◆ WHAT THE TASK ASKS
Give back the data below exactly, with every line kept the same.
── RECORDS
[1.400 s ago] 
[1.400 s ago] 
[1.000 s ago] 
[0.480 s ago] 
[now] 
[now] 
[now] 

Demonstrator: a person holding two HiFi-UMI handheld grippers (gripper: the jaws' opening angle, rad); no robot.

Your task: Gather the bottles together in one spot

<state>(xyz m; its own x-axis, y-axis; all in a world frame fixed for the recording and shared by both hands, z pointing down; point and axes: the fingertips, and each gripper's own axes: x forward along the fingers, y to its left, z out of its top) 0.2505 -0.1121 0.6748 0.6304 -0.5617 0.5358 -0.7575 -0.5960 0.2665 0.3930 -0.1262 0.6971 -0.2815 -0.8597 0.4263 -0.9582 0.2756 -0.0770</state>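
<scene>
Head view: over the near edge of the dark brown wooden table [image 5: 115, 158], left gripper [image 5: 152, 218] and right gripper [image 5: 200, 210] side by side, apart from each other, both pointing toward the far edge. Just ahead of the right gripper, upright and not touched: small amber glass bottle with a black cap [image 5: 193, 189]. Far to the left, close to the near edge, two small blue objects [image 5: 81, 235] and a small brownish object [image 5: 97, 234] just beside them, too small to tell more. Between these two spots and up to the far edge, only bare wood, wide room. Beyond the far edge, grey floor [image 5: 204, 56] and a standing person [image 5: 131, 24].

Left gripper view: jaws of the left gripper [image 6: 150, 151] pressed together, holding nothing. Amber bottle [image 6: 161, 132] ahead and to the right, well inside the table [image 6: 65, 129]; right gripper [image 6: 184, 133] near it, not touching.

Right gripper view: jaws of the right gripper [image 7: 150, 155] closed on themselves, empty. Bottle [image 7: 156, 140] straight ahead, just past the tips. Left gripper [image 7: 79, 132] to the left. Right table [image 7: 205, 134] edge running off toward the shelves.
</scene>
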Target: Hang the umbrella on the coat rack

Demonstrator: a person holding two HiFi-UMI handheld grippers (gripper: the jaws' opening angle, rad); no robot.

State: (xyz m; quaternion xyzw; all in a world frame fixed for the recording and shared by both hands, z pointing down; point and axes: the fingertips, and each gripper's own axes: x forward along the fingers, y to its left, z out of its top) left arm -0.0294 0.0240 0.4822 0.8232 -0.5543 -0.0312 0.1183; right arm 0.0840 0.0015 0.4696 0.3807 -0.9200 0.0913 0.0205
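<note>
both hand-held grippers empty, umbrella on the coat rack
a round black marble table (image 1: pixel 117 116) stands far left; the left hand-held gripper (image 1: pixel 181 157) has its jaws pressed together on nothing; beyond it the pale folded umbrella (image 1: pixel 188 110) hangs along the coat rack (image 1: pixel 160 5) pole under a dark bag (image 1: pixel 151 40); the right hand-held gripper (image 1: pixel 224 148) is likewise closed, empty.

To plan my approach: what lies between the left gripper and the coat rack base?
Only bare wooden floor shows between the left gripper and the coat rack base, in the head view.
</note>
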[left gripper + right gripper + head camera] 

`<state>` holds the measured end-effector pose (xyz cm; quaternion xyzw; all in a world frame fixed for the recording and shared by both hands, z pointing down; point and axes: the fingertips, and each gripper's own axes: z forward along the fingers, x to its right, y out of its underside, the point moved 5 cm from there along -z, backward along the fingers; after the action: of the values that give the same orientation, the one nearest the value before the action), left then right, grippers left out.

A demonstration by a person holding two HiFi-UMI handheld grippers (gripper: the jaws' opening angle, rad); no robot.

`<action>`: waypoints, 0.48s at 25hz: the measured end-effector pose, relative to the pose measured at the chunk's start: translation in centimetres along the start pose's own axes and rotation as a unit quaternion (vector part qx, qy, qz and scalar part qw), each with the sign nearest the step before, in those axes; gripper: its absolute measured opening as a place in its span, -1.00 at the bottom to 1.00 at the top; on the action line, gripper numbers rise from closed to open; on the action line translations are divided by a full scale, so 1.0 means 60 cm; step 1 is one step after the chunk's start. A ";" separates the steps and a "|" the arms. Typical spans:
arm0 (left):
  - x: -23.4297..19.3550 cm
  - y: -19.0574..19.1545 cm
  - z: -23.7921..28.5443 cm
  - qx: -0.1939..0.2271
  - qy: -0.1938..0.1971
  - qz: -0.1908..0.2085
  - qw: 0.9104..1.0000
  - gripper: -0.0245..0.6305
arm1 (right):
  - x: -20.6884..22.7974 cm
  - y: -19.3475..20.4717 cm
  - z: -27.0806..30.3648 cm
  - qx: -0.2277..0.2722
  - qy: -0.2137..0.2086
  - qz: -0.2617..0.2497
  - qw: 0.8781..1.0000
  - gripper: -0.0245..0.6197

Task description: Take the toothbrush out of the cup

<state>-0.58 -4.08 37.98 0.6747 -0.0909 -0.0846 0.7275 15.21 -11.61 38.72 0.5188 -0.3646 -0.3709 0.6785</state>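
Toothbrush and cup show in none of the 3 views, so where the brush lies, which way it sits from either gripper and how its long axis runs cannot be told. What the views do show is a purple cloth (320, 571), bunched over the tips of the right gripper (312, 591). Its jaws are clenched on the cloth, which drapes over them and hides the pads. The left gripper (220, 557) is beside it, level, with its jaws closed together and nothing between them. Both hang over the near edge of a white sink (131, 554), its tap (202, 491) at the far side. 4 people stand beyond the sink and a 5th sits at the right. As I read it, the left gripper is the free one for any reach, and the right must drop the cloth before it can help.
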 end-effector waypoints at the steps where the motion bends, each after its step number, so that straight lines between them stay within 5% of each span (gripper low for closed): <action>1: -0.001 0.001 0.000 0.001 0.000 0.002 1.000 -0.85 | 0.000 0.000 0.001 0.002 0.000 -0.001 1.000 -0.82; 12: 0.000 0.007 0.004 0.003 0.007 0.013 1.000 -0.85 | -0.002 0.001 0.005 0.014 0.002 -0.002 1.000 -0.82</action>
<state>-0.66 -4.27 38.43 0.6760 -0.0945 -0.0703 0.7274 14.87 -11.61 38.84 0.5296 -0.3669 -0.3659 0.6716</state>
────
◆ EXPECTED ANSWER
[1.400 s ago] 
[1.400 s ago] 
[1.000 s ago] 
[0.480 s ago] 
[now] 
[now] 
[now] 

Demonstrator: a person holding two HiFi-UMI handheld grippers (gripper: the jaws' opening angle, rad); no robot.

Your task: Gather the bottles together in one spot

<state>(xyz m; its own x-axis, y-axis; all in a world frame fixed for the recording and shared by both hands, z pointing down; point and axes: the fingertips, and each gripper's own axes: x forward along the fingers, y to its left, z out of its top) 0.2505 -0.1121 0.6748 0.6304 -0.5617 0.5358 -0.7575 -0.5960 0.2665 0.3930 -0.1262 0.6971 -0.2815 -0.8597 0.4263 -0.9582 0.2756 -0.0770</state>
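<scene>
Head view: over the near edge of the dark brown wooden table [image 5: 115, 158], left gripper [image 5: 152, 218] and right gripper [image 5: 200, 210] side by side, apart from each other, both pointing toward the far edge. Just ahead of the right gripper, upright and not touched: small amber glass bottle with a black cap [image 5: 193, 189]. Far to the left, close to the near edge, two small blue objects [image 5: 81, 235] and a small brownish object [image 5: 97, 234] just beside them, too small to tell more. Between these two spots and up to the far edge, only bare wood, wide room. Beyond the far edge, grey floor [image 5: 204, 56] and a standing person [image 5: 131, 24].

Left gripper view: jaws of the left gripper [image 6: 150, 151] pressed together, holding nothing. Amber bottle [image 6: 161, 132] ahead and to the right, well inside the table [image 6: 65, 129]; right gripper [image 6: 184, 133] near it, not touching.

Right gripper view: jaws of the right gripper [image 7: 150, 155] closed on themselves, empty. Bottle [image 7: 156, 140] straight ahead, just past the tips. Left gripper [image 7: 79, 132] to the left. Right table [image 7: 205, 134] edge running off toward the shelves.
</scene>
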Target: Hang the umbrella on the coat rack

Demonstrator: a person holding two HiFi-UMI handheld grippers (gripper: the jaws' opening angle, rad); no robot.

State: (xyz m; quaternion xyzw; all in a world frame fixed for the recording and shared by both hands, z pointing down; point and axes: the fingertips, and each gripper's own axes: x forward along the fingers, y to its left, z out of its top) left arm -0.0294 0.0240 0.4822 0.8232 -0.5543 -0.0312 0.1183; right arm 0.0840 0.0015 0.4696 0.3807 -0.9200 0.0913 0.0205
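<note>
both hand-held grippers empty, umbrella on the coat rack
a round black marble table (image 1: pixel 117 116) stands far left; the left hand-held gripper (image 1: pixel 181 157) has its jaws pressed together on nothing; beyond it the pale folded umbrella (image 1: pixel 188 110) hangs along the coat rack (image 1: pixel 160 5) pole under a dark bag (image 1: pixel 151 40); the right hand-held gripper (image 1: pixel 224 148) is likewise closed, empty.

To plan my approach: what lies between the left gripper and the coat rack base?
Only bare wooden floor shows between the left gripper and the coat rack base, in the head view.
</note>
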[left gripper + right gripper + head camera] 

`<state>` holds the measured end-effector pose (xyz cm; quaternion xyzw; all in a world frame fixed for the recording and shared by both hands, z pointing down; point and axes: the fingertips, and each gripper's own axes: z forward along the fingers, x to its right, y out of its underside, the point moved 5 cm from there along -z, backward along the fingers; after the action: of the values that give the same orientation, the one nearest the value before the action), left then right, grippers left out.

A demonstration by a person holding two HiFi-UMI handheld grippers (gripper: the jaws' opening angle, rad); no robot.

`<action>`: waypoints, 0.48s at 25hz: the measured end-effector pose, relative to the pose measured at the chunk's start: translation in centimetres along the start pose's own axes and rotation as a unit quaternion (vector part qx, qy, qz and scalar part qw), each with the sign nearest the step before, in those axes; gripper: its absolute measured opening as a place in its span, -1.00 at the bottom to 1.00 at the top; on the action line, gripper numbers rise from closed to open; on the action line translations are divided by a full scale, so 1.0 means 60 cm; step 1 is one step after the chunk's start. A ";" separates the steps and a "|" the arms. Typical spans:
arm0 (left):
  - x: -23.4297..19.3550 cm
  - y: -19.0574..19.1545 cm
  - z: -23.7921..28.5443 cm
  - qx: -0.1939..0.2271
  - qy: -0.1938..0.1971
  - qz: -0.1908..0.2085
  - qw: 0.9104..1.0000
  - gripper: -0.0245..0.6305
arm1 (right):
  - x: -20.6884..22.7974 cm
  - y: -19.3475..20.4717 cm
  - z: -27.0806..30.3648 cm
  - qx: -0.2277..0.2722
  - qy: -0.2137..0.2086
  - qz: -0.2617..0.2497
  - qw: 0.8781..1.0000
  - gripper: -0.0245..0.6197

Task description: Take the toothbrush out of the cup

<state>-0.58 -4.08 37.98 0.6747 -0.0909 -0.0846 0.7275 15.21 -11.61 38.72 0.5188 -0.3646 -0.3709 0.6785</state>
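Toothbrush and cup show in none of the 3 views, so where the brush lies, which way it sits from either gripper and how its long axis runs cannot be told. What the views do show is a purple cloth (320, 571), bunched over the tips of the right gripper (312, 591). Its jaws are clenched on the cloth, which drapes over them and hides the pads. The left gripper (220, 557) is beside it, level, with its jaws closed together and nothing between them. Both hang over the near edge of a white sink (131, 554), its tap (202, 491) at the far side. 4 people stand beyond the sink and a 5th sits at the right. As I read it, the left gripper is the free one for any reach, and the right must drop the cloth before it can help.
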 end-effector waypoints at the steps where the motion bends, each after its step number, so that straight lines between them stay within 5% of each span (gripper low for closed): <action>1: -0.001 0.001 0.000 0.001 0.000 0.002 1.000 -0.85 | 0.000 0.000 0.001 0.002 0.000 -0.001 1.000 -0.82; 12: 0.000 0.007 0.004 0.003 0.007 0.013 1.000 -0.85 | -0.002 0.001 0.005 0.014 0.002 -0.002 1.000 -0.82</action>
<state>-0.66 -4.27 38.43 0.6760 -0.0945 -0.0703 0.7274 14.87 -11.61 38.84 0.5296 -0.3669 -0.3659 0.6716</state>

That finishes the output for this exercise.